Gezerek Öğrenmenin Hayata Kattığı Anlam

          Gezerek öğrenmenin okumaktan ziyade hayatımızı daha anlamlı kıldığını inkâr edemeyiz. Hayatı seyahatle geçiren insanların anlattığı ve bizim de dinlemeye doyamadığımız macera dolu hikâyeler ilham vericidir. Özellikle her gittiği ülkede farklı bir meslekle uğraşmış, oraların kültüründen parçalar biriktirmiş insanların yaşadığı zorluklar bile hayatlarını daha anlamlı hale getiren ayrıntılardan ibarettir. Adamın biri, günün birinde böyle hikâyelerden ilham alarak heyecanlı bir serüvene çıkar. Yunanistan’a gidip çiftliklerde çalışır. Sonra İsrail’e gider, mezar kazar, donmuş balık kamyonları boşaltır, sulama boruları döşer. En sonunda da Yeni Zelanda’da tarım işçiliği yapar. Böylece hem farklı kültürlerle hemhal olarak perspektifini genişletecek deneyimlerle karşılaşır, hem de pek çok işi yapa yapa öğrenerek çeşitli becerilerle donanır. Asıl bilgelik bu olsa gerek. Bu anlamda gezmenin okumaktan kat be kat üstün avantajlar getireceğini takdir edebiliriz.

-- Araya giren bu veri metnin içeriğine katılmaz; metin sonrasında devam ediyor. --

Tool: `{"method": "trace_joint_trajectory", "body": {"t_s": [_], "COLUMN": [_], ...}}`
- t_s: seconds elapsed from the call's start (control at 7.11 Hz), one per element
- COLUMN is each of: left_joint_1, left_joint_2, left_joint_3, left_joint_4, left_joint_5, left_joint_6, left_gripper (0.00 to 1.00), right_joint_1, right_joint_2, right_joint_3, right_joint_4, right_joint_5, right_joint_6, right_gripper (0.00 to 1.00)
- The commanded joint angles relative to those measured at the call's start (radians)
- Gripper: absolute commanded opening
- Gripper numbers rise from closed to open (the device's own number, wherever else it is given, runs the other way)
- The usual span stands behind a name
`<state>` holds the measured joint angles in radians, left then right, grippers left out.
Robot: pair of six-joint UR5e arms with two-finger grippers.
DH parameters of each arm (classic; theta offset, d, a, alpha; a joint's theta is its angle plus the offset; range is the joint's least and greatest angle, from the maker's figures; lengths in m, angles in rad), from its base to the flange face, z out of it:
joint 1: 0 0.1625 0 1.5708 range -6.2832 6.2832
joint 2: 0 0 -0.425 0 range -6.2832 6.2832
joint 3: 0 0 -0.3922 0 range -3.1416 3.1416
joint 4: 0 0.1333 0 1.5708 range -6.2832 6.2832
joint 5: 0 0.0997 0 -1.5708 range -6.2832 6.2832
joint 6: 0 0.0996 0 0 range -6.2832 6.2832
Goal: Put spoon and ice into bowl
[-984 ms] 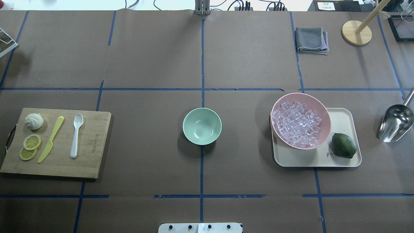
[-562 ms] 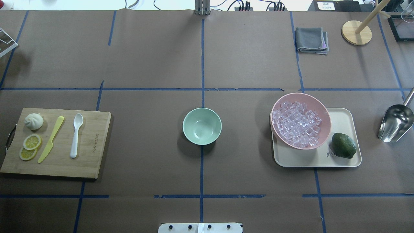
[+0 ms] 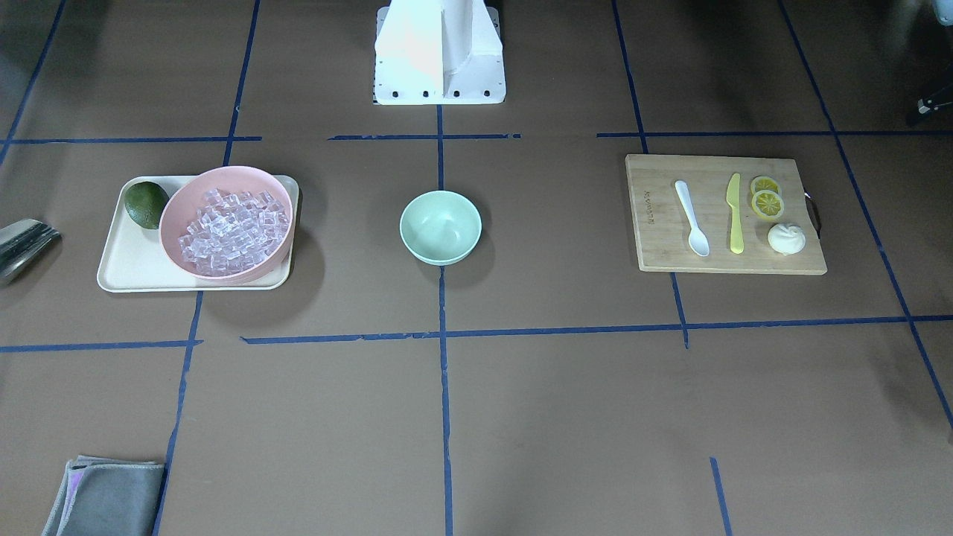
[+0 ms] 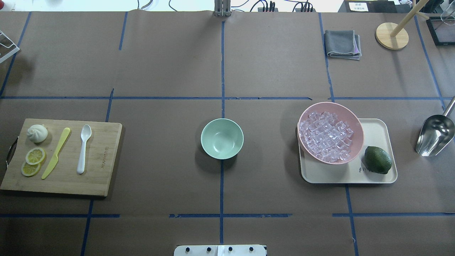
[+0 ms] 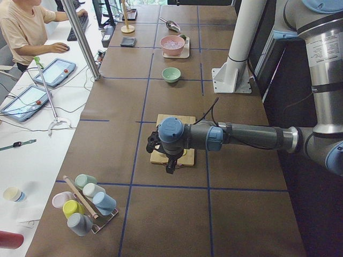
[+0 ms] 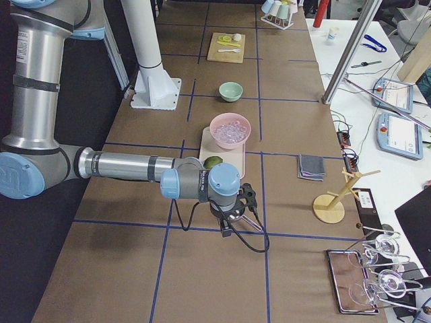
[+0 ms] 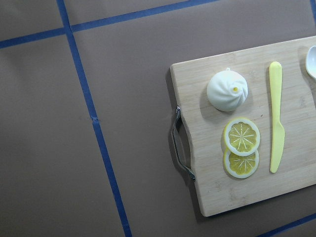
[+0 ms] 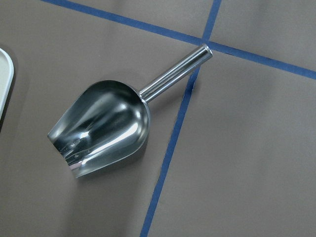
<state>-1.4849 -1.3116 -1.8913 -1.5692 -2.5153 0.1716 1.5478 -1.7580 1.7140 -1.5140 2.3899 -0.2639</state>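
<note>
The white spoon [image 4: 84, 148] lies on a wooden cutting board [image 4: 103, 177] at the left, beside a yellow knife [image 4: 56, 153]. The clear ice cubes [image 4: 326, 137] fill a pink bowl [image 4: 358, 122] on a cream tray [image 4: 378, 128] at the right. The empty mint-green bowl [image 4: 222, 138] stands at the table's middle. My left gripper [image 5: 170, 163] shows only in the exterior left view, above the board's outer end. My right gripper [image 6: 232, 219] shows only in the exterior right view, beyond the tray. I cannot tell whether either is open or shut.
A white bun [image 4: 37, 133] and lemon slices [image 4: 35, 156] share the board. A lime [image 4: 378, 160] lies on the tray. A metal scoop [image 4: 435, 135] lies at the far right, below the right wrist camera [image 8: 103, 128]. A grey cloth [image 4: 342, 43] and a wooden stand [image 4: 391, 35] sit at the back right.
</note>
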Motion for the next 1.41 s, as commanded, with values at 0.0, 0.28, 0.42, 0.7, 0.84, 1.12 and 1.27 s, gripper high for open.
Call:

Uzman Körlüğü ve Sahada Olmanın Önemi

          Çok okuyan mı çok gezen mi muammasını bir de şu açıdan ele almak gerekir: Akademide ya da sahada olmak. Akademik kariyer kulağa çok havalı gelir. Bir doktora görünmek istediğimizde profesör olup olmadığına bakarak karar veririz. Ancak uzmanlaşmanın bazen kör noktalar yarattığını da dikkate almak gerekir. Çünkü kitabi bir öğrenmeyle sınırlı kaldığında en uzman hocalar bile, sahada işlerin nasıl yürüdüğüne dair gerçeklikten uzak kalabilir ve bunun farkında olmayabilirler.

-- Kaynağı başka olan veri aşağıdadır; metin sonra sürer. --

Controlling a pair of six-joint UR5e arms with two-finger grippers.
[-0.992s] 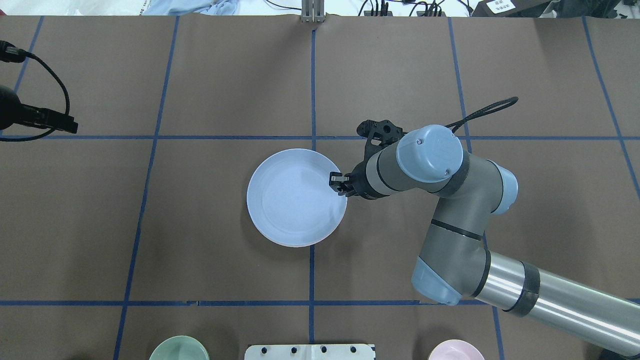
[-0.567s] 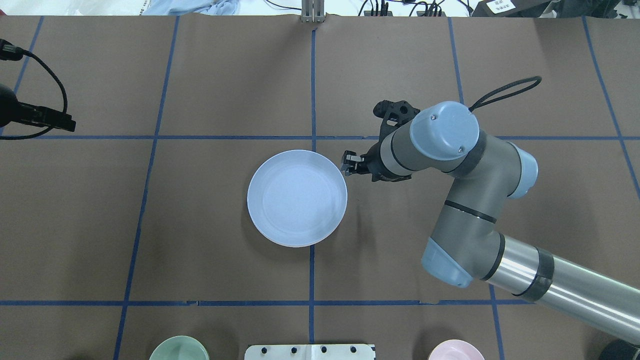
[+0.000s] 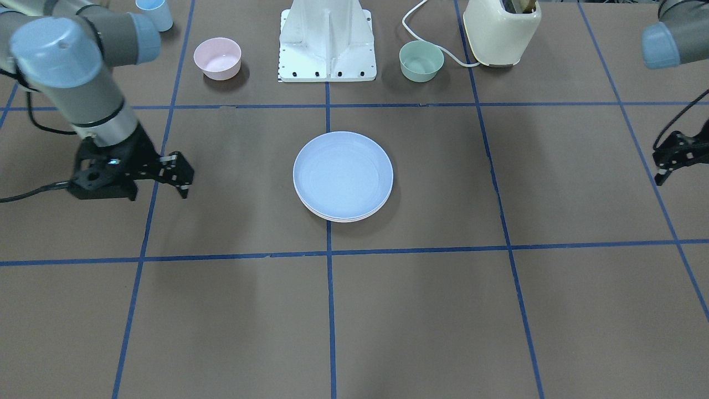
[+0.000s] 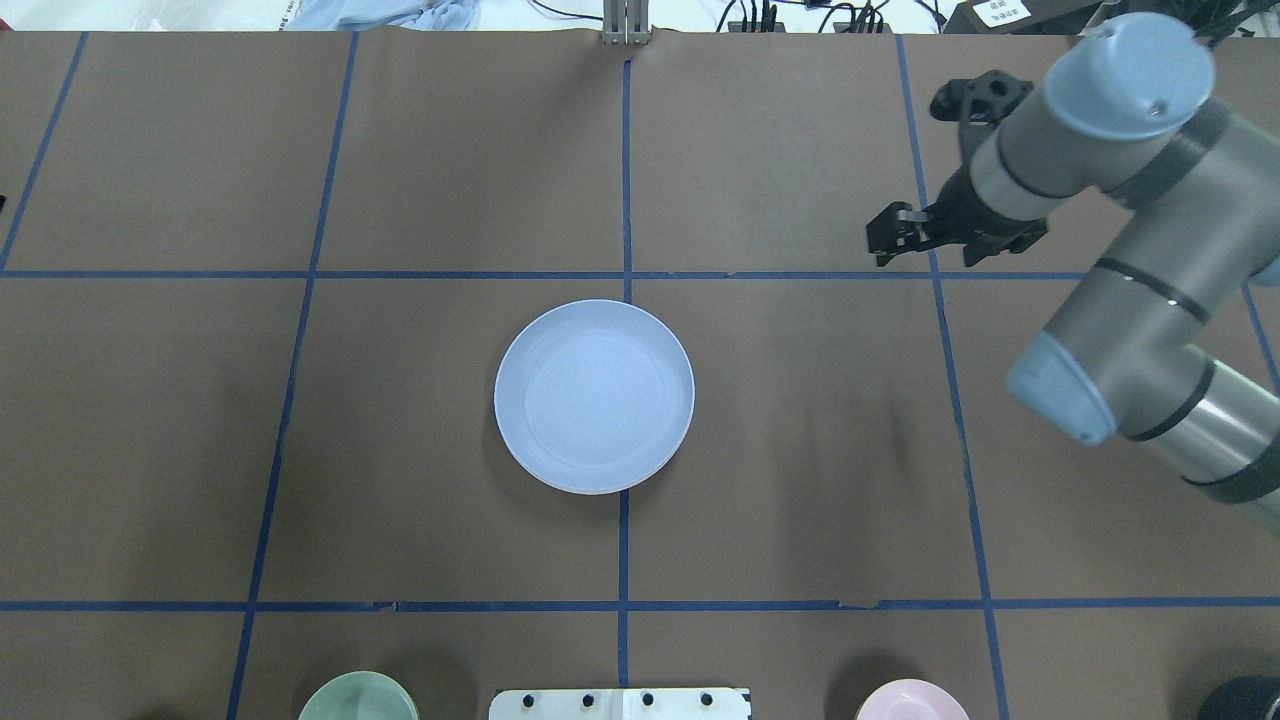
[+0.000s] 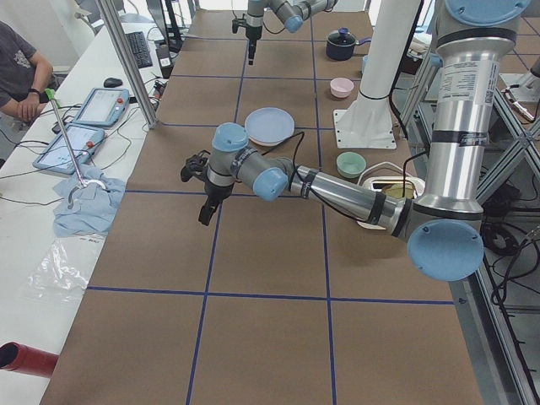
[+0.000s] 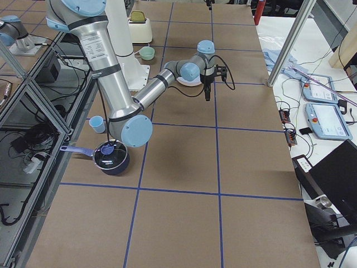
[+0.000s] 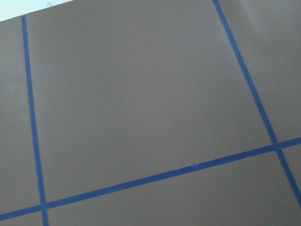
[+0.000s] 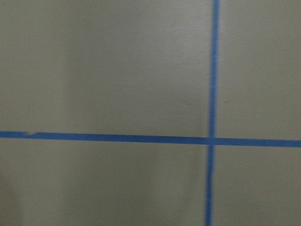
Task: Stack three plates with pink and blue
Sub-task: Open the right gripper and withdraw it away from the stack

          Bununla ilgili yapılan bir çalışmada, deneyimli ve acemi ilk yardım elemanlarının hastalara müdahale videolarını akademideki hocalara izletiyorlar. Araştırmacılar görüyorlar ki, hocalar kimin deneyimli ve kimin acemi olduğunu çoğunlukla karıştırma eğilimindeler. Çünkü acemi olanlar esnek düşünemiyor ve daha çok kuralları motamot takip etmeye odaklanıyorlar. Bu durum ise meseleyi kitabi/teorik olarak ele alan hocaların hoşuna gidiyor. Deneyimli olanların kitabın dışına çıkan tarzları ise bu hocalar tarafından yadırganabiliyor. Bunun temel nedeni ise hocaların sahada çok fazla görev almayıp sadece okuyarak öğrenmiş oldukları bilgileri öğrencilerine aktarmaları. Ancak biliyoruz ki, her şeyi kitaplardaki gibi uygulayamayız. Deneyimle beraber duruma uyarlama ve yaratıcı bir adaptasyona ihtiyacımız olabilir. Bu araştırma, pratik olarak sahada deneyim sahibi olmayı –yani gezmeyi üstün kılan bir özellik olarak- öne çıkarıyor.

Sonuç: Her İkisini Harmanlamak          

          Sonuç itibariyle, hangi açıdan baktığınıza göre biri diğerinden üstün olabiliyor. Ancak, okumayı ve gezmeyi bütünleştiren ve bağlamına göre her ikisinden de olabildiğince faydalanmayı hedefleyen bir anlayış, asıl hedefimiz olmalı. Elbette bu bilgeliği kazanmak için de hem okumalı ve ders çıkardığımız noktaları hayata geçirmeye hem de bizzat deneyimlemek adına konfor alanını terk etmeye ihtiyacımız var.